### Instructions for the task
Copy the entire listing exactly.

### Supplied entries

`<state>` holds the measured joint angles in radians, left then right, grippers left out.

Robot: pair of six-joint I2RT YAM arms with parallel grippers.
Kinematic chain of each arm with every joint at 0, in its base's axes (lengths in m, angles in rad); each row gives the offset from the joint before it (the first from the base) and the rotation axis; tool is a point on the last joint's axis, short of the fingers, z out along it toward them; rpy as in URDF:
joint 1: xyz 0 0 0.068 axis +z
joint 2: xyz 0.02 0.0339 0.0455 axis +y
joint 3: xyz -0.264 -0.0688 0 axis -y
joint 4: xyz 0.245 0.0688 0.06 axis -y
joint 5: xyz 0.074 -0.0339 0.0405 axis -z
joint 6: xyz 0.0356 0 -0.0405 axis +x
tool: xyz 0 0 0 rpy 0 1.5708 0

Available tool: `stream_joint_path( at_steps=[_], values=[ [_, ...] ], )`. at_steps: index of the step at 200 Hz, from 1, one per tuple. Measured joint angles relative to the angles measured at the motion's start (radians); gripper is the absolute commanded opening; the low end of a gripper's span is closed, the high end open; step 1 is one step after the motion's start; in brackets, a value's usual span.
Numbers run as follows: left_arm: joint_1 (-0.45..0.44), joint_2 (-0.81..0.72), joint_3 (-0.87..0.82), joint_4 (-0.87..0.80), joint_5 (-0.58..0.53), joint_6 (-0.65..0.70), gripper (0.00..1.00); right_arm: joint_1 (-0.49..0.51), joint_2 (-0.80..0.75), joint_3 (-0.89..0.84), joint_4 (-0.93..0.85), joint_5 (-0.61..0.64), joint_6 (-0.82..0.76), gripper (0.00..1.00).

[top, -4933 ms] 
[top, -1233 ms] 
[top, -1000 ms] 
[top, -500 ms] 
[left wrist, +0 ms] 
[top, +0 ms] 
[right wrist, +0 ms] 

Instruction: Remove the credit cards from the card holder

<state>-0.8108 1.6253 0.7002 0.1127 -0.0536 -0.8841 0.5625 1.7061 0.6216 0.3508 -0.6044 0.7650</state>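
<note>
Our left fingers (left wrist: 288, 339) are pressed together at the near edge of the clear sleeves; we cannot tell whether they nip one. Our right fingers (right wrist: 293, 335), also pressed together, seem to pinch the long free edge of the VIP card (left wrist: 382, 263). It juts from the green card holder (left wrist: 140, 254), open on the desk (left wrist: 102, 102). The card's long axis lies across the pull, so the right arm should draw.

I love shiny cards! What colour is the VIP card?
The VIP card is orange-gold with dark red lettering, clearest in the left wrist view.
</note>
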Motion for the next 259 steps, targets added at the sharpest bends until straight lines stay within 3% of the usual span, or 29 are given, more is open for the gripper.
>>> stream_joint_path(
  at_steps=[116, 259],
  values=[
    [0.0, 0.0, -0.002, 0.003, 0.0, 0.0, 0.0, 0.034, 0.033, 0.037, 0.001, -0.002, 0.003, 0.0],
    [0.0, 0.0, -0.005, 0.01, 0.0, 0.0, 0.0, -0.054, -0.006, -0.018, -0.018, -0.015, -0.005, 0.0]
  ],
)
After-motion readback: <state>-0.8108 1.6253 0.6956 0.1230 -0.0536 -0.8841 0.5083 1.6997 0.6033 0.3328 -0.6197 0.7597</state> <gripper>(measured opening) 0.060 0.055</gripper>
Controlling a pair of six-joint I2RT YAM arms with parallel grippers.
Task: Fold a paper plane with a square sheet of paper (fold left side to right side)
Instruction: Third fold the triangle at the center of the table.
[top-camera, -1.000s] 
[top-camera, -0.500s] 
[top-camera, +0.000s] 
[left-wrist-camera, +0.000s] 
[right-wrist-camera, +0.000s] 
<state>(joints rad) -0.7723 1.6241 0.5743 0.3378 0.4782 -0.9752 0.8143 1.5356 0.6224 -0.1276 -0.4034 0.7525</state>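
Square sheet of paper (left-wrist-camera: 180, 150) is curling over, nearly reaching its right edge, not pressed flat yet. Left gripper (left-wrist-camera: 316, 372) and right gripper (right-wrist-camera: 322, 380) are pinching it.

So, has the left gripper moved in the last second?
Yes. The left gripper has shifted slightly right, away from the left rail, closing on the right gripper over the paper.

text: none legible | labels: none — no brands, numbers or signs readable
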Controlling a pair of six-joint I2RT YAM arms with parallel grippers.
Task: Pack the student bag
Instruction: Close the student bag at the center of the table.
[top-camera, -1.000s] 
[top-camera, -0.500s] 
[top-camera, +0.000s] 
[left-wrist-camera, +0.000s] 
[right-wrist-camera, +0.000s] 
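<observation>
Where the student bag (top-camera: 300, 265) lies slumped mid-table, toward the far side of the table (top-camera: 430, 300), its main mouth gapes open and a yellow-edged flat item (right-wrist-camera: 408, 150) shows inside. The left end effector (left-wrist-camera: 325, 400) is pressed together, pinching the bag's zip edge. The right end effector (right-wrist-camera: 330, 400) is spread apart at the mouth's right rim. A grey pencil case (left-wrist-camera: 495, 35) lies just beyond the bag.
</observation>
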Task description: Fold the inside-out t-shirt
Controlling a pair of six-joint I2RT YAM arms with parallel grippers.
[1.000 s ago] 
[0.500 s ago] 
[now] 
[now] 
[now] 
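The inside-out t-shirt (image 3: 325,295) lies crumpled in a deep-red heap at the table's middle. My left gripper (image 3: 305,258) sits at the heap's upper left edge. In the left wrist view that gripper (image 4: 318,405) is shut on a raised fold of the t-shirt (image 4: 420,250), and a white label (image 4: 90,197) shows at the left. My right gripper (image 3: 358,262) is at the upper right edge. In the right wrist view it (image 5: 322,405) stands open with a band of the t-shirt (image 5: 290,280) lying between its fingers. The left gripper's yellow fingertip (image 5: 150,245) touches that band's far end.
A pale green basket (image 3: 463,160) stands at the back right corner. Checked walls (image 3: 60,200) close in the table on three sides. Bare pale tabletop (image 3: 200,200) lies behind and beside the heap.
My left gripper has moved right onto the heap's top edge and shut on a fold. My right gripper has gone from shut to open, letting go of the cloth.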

### Response to this task
`<state>` holds the measured joint angles in radians, left then right, grippers left out.

Robot: pair of six-joint I2RT YAM arms with parallel grippers.
Kinematic chain of each arm with every joint at 0, in its base's axes (lengths in m, angles in rad); each row gives the offset from the joint before it (the first from the base) and the rotation axis; tool is a point on the last joint's axis, short of the fingers, z out along it toward them; rpy as in URDF:
joint 1: xyz 0 0 0.068 axis +z
joint 2: xyz 0.02 0.0339 0.0455 axis +y
joint 3: xyz -0.264 -0.0688 0 axis -y
joint 4: xyz 0.245 0.0688 0.06 axis -y
joint 5: xyz 0.074 -0.0339 0.0405 axis -z
joint 6: xyz 0.0356 0 -0.0405 axis +x
tool: xyz 0 0 0 rpy 0 1.5708 0

Available tool: `stream_joint_path( at_steps=[_], values=[ [_, ...] ], )`. at_steps: index of the step at 200 Hz, from 1, one per tuple. Measured joint angles relative to the angles measured at the motion's start (radians); gripper is the absolute commanded opening; the low end of a gripper's span is closed, the high end open; step 1 is one step after the motion's start; in brackets, a value's usual span.
Numbers run as follows: left_arm: joint_1 (-0.45..0.44), joint_2 (-0.81..0.72), joint_3 (-0.87..0.82), joint_4 (-0.87..0.80), joint_5 (-0.58..0.53), joint_6 (-0.65..0.70), gripper (0.00..1.00); right_arm: joint_1 (-0.49..0.51), joint_2 (-0.80..0.75), joint_3 (-0.89..0.84), joint_4 (-0.93..0.85), joint_5 (-0.61..0.64), joint_6 (-0.82..0.76), gripper (0.00..1.00).

[top, -4933 ms] 
[top, -1233 ms] 
[top, -1000 ms] 
[top, -500 ms] 
[left wrist, +0 ms] 
[top, +0 ms] 
[right wrist, +0 ms] 

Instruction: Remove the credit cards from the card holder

<state>-0.8108 1.6253 0.7002 0.1127 -0.0536 -0.8841 0.5625 1.7061 0.6216 0.3508 -0.6044 0.7650</state>
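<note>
Our left fingers (left wrist: 288, 339) are pressed together at the near edge of the clear sleeves; we cannot tell whether they nip one. Our right fingers (right wrist: 293, 335), also pressed together, seem to pinch the long free edge of the VIP card (left wrist: 382, 263). It juts from the green card holder (left wrist: 140, 254), open on the desk (left wrist: 102, 102). The card's long axis lies across the pull, so the right arm should draw.

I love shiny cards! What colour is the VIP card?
The VIP card is orange-gold with dark red lettering, clearest in the left wrist view.
</note>
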Motion for the next 259 steps, targets added at the sharpest bends until straight lines stay within 3% of the usual span, or 29 are given, more is open for the gripper.
>>> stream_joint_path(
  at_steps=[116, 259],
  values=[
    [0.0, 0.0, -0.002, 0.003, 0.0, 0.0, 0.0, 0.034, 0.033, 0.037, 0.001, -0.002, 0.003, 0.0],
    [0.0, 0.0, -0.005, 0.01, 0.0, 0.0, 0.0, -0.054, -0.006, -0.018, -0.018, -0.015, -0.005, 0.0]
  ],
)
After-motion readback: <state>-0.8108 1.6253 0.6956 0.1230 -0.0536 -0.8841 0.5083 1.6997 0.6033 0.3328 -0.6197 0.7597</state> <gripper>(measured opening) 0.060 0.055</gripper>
Controlling a pair of six-joint I2RT YAM arms with parallel grippers.
Task: Fold a paper plane with a square sheet of paper (fold left side to right side)
Instruction: Third fold the triangle at the center of the table.
[top-camera, -1.000s] 
[top-camera, -0.500s] 
[top-camera, +0.000s] 
[left-wrist-camera, +0.000s] 
[right-wrist-camera, +0.000s] 
<state>(joints rad) -0.7723 1.6241 0.5743 0.3378 0.4782 -0.9752 0.8143 1.5356 0.6224 -0.1276 -0.4034 0.7525</state>
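Square sheet of paper (left-wrist-camera: 180, 150) is curling over, nearly reaching its right edge, not pressed flat yet. Left gripper (left-wrist-camera: 316, 372) and right gripper (right-wrist-camera: 322, 380) are pinching it.

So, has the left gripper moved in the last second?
Yes. The left gripper has shifted slightly right, away from the left rail, closing on the right gripper over the paper.

text: none legible | labels: none — no brands, numbers or signs readable
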Controlling a pair of six-joint I2RT YAM arms with parallel grippers.
Task: Pack the student bag
Instruction: Close the student bag at the center of the table.
[top-camera, -1.000s] 
[top-camera, -0.500s] 
[top-camera, +0.000s] 
[left-wrist-camera, +0.000s] 
[right-wrist-camera, +0.000s] 
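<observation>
Where the student bag (top-camera: 300, 265) lies slumped mid-table, toward the far side of the table (top-camera: 430, 300), its main mouth gapes open and a yellow-edged flat item (right-wrist-camera: 408, 150) shows inside. The left end effector (left-wrist-camera: 325, 400) is pressed together, pinching the bag's zip edge. The right end effector (right-wrist-camera: 330, 400) is spread apart at the mouth's right rim. A grey pencil case (left-wrist-camera: 495, 35) lies just beyond the bag.
</observation>
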Task description: Fold the inside-out t-shirt
Controlling a pair of six-joint I2RT YAM arms with parallel grippers.
[1.000 s ago] 
[0.500 s ago] 
[now] 
[now] 
[now] 
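The inside-out t-shirt (image 3: 325,295) lies crumpled in a deep-red heap at the table's middle. My left gripper (image 3: 305,258) sits at the heap's upper left edge. In the left wrist view that gripper (image 4: 318,405) is shut on a raised fold of the t-shirt (image 4: 420,250), and a white label (image 4: 90,197) shows at the left. My right gripper (image 3: 358,262) is at the upper right edge. In the right wrist view it (image 5: 322,405) stands open with a band of the t-shirt (image 5: 290,280) lying between its fingers. The left gripper's yellow fingertip (image 5: 150,245) touches that band's far end.
A pale green basket (image 3: 463,160) stands at the back right corner. Checked walls (image 3: 60,200) close in the table on three sides. Bare pale tabletop (image 3: 200,200) lies behind and beside the heap.
My left gripper has moved right onto the heap's top edge and shut on a fold. My right gripper has gone from shut to open, letting go of the cloth.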

That brings the answer to completion.